Liu Changchuan memang tidak berniat menghabiskan uang itu sendiri. Semua ia simpan untuk Liu Lan dan ibunya. Punya uang berarti punya rasa aman—kalimat itu sangat cocok untuk Liu Lan.
Sekitar pukul setengah enam sore, Liu Changchuan melihat Chen Meijuan sudah selesai bekerja. Ia mengangkat telepon untuk menelepon, ingin tahu apa maksud Chen Meijuan menghubunginya.
"Halo, Chen, kakakku bilang kamu menelepon tadi siang," sapa Liu Changchuan setelah telepon tersambung.
"Xiao Mei memanggilmu Kak Da Chuan, bolehkah aku juga memanggilmu begitu?" suara Chen Meijuan terdengar lembut dan manis dari seberang.
"Tentu saja boleh, aku sangat merasa terhormat," jawab Liu Changchuan dengan dahi berkerut.
Ia merasa Chen Meijuan agak aneh, tiba-tiba ingin memanggilnya Kak Da Chuan—panggilan yang tidak bisa sembarangan. Kamu bukan kerabat dekatku, pasti ada maksud tersembunyi.
"Kak Da Chuan, malam ini jika kamu punya waktu, aku ingin mengajakmu makan malam," ajak Chen Meijuan.
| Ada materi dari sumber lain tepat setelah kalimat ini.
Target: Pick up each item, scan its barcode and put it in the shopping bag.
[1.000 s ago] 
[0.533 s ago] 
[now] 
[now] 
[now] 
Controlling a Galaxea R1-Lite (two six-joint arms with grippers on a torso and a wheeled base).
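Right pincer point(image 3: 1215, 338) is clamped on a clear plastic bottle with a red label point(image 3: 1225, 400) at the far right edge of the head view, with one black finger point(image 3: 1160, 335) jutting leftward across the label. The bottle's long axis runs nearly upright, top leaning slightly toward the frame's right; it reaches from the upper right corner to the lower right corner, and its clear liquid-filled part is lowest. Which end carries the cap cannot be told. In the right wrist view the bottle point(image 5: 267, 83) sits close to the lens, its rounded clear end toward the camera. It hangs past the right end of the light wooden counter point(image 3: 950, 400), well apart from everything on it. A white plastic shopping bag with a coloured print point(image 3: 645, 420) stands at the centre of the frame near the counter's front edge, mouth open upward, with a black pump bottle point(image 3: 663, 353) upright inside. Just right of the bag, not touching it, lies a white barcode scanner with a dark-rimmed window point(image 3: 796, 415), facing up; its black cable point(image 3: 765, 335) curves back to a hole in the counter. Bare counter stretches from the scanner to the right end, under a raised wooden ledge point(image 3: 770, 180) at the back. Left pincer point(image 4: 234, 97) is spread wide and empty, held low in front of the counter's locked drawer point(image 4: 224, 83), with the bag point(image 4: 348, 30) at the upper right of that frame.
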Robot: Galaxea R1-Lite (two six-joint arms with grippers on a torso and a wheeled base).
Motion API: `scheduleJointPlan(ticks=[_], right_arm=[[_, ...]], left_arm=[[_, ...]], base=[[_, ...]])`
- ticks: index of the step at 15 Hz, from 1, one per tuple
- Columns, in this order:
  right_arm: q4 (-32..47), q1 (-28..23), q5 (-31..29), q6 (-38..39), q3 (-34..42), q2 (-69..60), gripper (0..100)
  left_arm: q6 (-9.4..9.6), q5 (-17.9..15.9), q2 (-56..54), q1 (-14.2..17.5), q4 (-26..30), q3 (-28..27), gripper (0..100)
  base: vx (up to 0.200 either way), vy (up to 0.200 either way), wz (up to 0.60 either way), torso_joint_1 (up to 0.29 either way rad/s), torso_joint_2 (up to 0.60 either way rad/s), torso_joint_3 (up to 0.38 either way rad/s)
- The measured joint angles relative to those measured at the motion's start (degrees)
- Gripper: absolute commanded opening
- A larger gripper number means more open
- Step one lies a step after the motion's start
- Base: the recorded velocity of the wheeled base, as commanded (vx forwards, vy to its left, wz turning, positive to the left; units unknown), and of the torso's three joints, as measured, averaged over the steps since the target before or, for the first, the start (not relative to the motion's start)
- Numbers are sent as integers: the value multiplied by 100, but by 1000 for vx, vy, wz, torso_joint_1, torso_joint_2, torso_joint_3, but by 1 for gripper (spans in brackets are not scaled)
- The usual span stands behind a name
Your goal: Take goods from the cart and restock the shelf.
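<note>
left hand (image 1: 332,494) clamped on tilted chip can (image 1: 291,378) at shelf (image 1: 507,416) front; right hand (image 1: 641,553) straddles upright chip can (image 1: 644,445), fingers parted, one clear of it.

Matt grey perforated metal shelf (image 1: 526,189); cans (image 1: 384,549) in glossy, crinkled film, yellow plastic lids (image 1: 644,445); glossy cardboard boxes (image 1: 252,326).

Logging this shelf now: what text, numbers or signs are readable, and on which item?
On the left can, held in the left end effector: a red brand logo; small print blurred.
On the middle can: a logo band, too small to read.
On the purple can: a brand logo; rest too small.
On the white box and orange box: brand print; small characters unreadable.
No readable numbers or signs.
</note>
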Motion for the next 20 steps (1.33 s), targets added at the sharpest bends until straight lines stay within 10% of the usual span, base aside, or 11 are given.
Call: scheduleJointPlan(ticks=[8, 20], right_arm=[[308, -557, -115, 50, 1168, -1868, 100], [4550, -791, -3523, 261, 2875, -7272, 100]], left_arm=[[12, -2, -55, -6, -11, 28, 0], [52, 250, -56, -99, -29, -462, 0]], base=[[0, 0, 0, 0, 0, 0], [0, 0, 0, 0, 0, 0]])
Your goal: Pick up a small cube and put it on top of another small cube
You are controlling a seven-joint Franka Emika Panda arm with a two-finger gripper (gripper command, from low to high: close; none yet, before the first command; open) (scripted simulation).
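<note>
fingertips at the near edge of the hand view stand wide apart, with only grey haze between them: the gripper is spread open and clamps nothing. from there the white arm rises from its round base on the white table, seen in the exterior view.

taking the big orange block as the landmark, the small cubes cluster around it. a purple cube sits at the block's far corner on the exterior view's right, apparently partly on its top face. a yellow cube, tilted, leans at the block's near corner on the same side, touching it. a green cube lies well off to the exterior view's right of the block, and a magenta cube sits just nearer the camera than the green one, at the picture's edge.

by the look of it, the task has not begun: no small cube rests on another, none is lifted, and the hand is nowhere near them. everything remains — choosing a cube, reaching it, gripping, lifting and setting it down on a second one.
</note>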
Setelah menutup telepon, Liu Changchuan duduk di sofa dan menepuk pipinya beberapa kali. Ia bukan pengagum buta seperti di masa depan, sikap Chen Meijuan biasanya membuktikan pasti ada sesuatu di balik ini. Mustahil ia jatuh cinta pada Liu Changchuan karena tampan, berbakat, dan kaya, lalu ingin menikah dengannya.
Biarkan saja, bertemu langsung pasti semua jelas.